- Initial release: March 2013; 13 years ago
- Operating system: iOS
- Platform: iPad; iPhone
- Type: social media aggregation, photo sharing

= WideAngle =

Mobile application

WideAngle is a free social media and photo aggregating mobile application that initially launched for the iPad in March 2013 with an additional launch for the iPhone in May 2013. An Android version of the app was planned for release in 2013.

== History ==

WideAngle began development in the summer of 2012. The WideAngle team is currently made up of seven people. The iPhone version of WideAngle launched in May 2013. At the time, over 14 million Facebook and Instagram photos were viewed by users in 125 countries. WideAngle reached 100,000 users within 15 weeks after its initial launch in July 2013.

== Photo discovery ==

WideAngle combines photos from Facebook, Instagram, Photo Stream, text messages and iPad/iPhone devices. Personal photos from those sources and friends' photos from Instagram and Facebook are shown within the app. Photos can be sorted by date taken, location, source, camera type, resolution, event, saved status and an interactive map feature.

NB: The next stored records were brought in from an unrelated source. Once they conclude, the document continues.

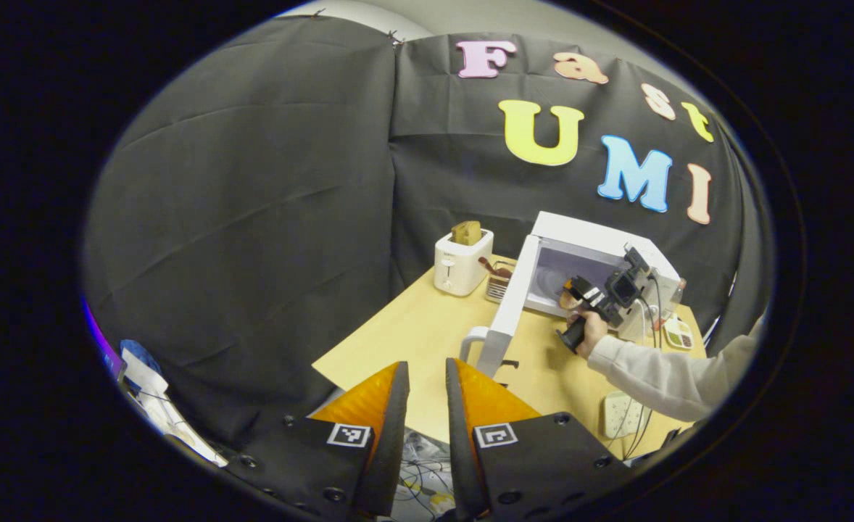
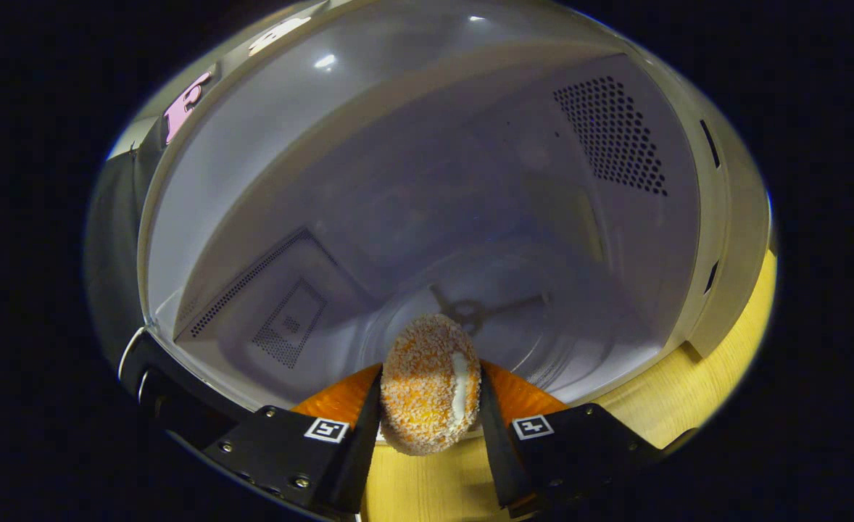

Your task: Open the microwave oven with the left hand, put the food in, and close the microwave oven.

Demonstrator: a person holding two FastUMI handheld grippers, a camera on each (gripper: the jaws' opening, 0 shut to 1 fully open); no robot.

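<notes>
Right gripper [image 2: 427, 428] pinches the food [image 2: 429, 383] at the mouth of the microwave [image 2: 427, 181], above its glass plate [image 2: 543, 341]. Door [image 1: 508, 308] is already open. I keep my left gripper [image 1: 427, 406] narrowly parted, empty, well back. Left: release, close.

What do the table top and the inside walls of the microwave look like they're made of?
The table top looks like pale wood or a wood-look laminate: fine straight grain lines, matte yellow-tan surface. The microwave cavity walls look like painted or enamelled sheet metal: smooth, light grey, slightly glossy with small light reflections, and punched with patches of vent holes. Neither can be confirmed by look alone.
</notes>
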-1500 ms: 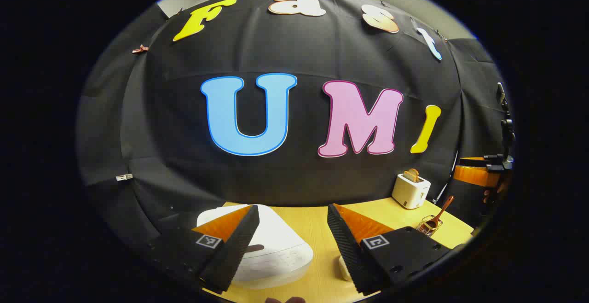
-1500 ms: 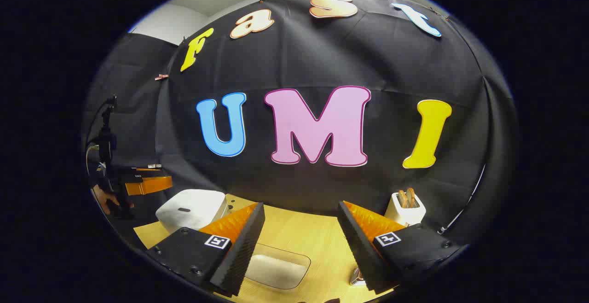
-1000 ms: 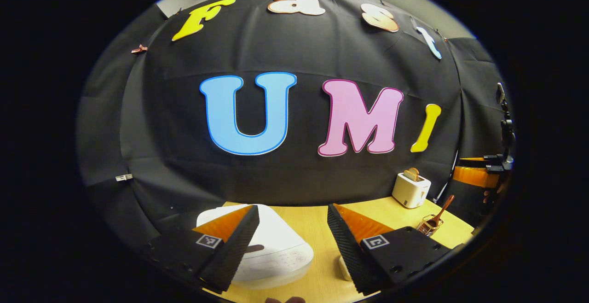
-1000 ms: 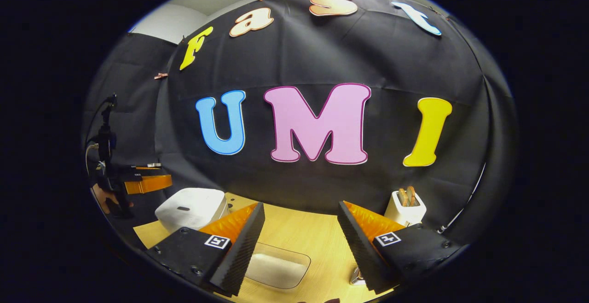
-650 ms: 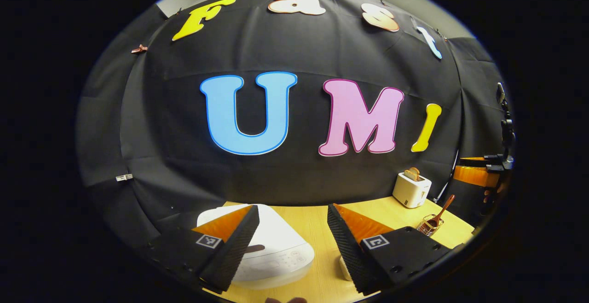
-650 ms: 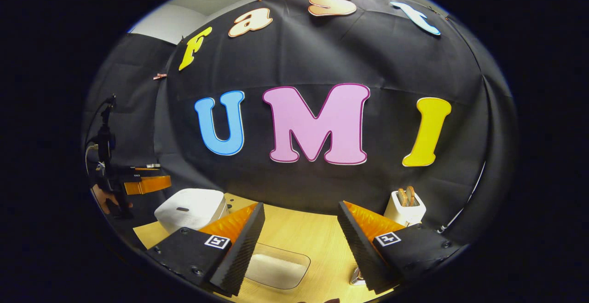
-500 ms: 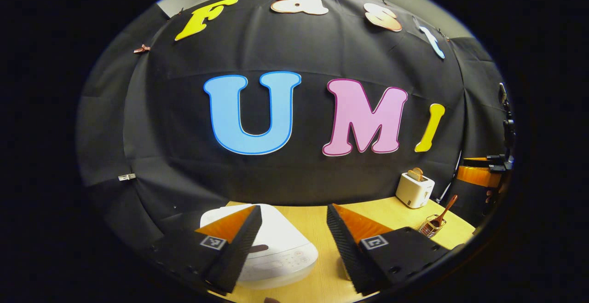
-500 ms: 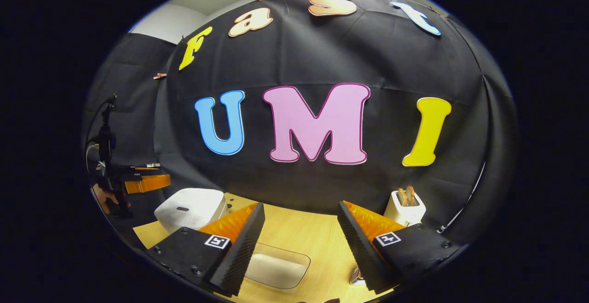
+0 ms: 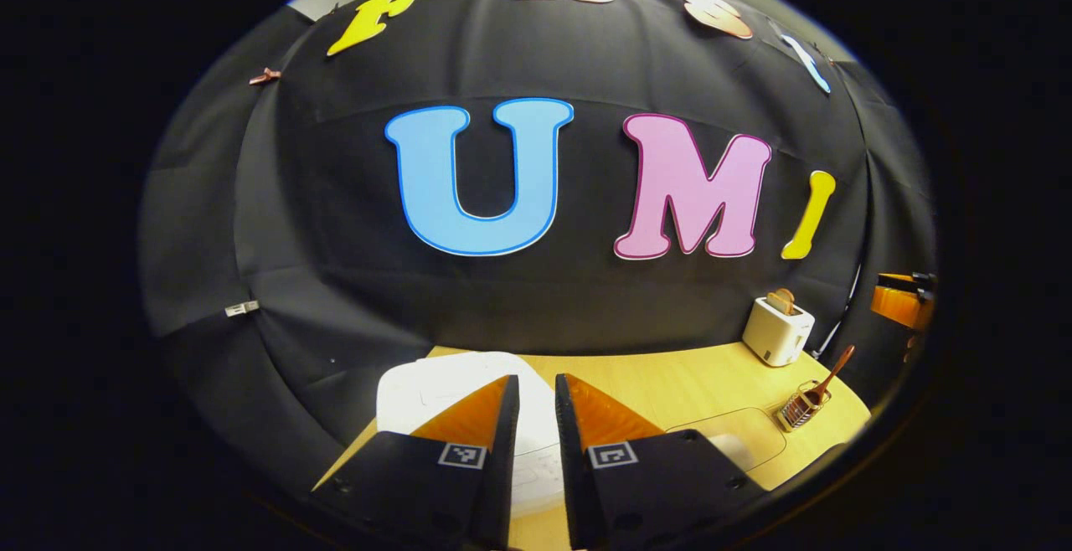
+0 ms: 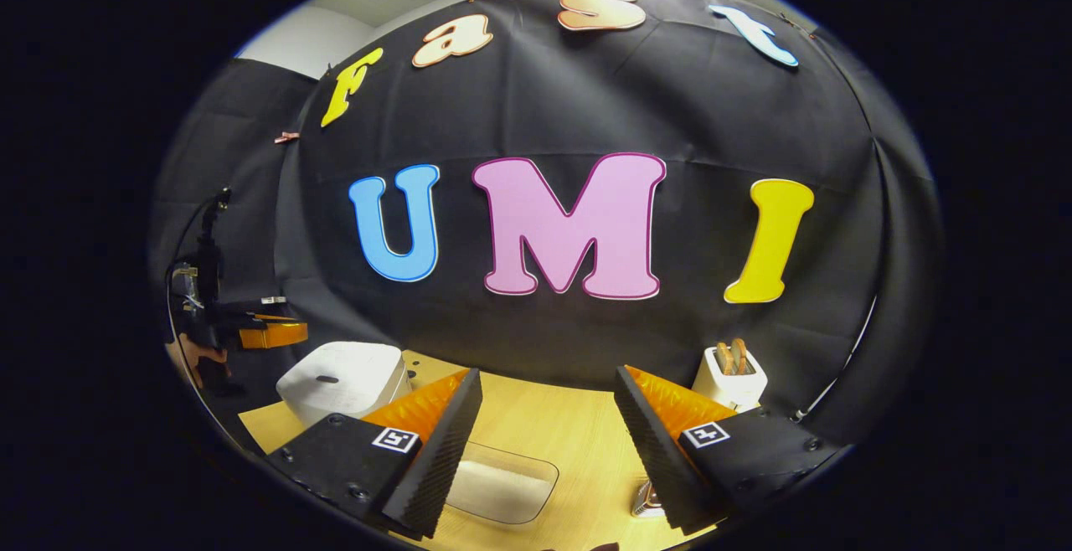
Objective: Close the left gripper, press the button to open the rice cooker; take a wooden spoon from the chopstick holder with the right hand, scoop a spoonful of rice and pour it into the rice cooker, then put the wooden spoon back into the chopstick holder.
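Hidden: rice cooker (image 9: 435, 383) front, behind left gripper (image 9: 533, 404).
Left gripper: nearly closed, narrow gap, empty.
Right gripper (image 10: 544, 417): wide apart, empty.
Wooden spoon (image 9: 833, 368): upright in chopstick holder (image 9: 802, 409).
Surface: wooden table (image 10: 544, 429), rice tray (image 10: 502, 480).

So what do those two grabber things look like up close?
The left gripper and right gripper each have two wedge-shaped fingers with ridged, saw-toothed inner faces. Behind the fingers sit flat black blocks with round screw holes, each carrying a small square black-and-white checker marker.
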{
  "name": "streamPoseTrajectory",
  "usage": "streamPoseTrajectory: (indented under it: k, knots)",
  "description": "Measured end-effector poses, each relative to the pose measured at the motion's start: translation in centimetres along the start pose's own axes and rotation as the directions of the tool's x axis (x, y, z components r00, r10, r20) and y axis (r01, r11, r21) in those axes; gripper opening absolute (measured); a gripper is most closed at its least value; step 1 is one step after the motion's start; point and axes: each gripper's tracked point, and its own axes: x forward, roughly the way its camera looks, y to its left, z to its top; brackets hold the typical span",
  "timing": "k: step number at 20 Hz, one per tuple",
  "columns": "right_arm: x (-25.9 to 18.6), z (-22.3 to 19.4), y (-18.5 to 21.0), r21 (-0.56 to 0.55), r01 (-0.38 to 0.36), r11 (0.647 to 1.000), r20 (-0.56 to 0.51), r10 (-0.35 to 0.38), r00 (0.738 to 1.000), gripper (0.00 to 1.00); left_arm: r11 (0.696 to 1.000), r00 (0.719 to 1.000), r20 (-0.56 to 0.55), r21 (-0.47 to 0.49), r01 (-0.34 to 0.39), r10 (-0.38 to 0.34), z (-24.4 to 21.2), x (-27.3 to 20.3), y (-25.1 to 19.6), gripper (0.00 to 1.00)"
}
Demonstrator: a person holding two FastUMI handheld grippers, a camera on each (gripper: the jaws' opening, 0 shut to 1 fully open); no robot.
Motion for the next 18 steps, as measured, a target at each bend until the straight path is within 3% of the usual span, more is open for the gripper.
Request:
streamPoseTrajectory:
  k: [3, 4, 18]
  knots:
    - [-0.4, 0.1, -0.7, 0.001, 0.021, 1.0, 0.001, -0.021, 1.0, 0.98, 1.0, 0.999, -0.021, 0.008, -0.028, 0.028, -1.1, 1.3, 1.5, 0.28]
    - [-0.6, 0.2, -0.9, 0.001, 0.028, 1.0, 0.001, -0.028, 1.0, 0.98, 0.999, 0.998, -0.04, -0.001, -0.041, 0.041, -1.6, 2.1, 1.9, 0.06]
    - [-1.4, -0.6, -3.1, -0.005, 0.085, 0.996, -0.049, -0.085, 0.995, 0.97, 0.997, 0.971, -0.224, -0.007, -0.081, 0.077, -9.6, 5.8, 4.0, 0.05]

New albums can be created within the app, and photos can be shared by email, Facebook, Twitter, Instagram, and other platforms from within the app.

== Social media aggregation ==

WideAngle combines photos from Facebook and Instagram. Users are able to read and add comments as well as like photos. Comments and likes added within WideAngle appear in the original social media platform. WideAngle planned to add more social media and photo sources as well as to launch an Android version of their app in the near future.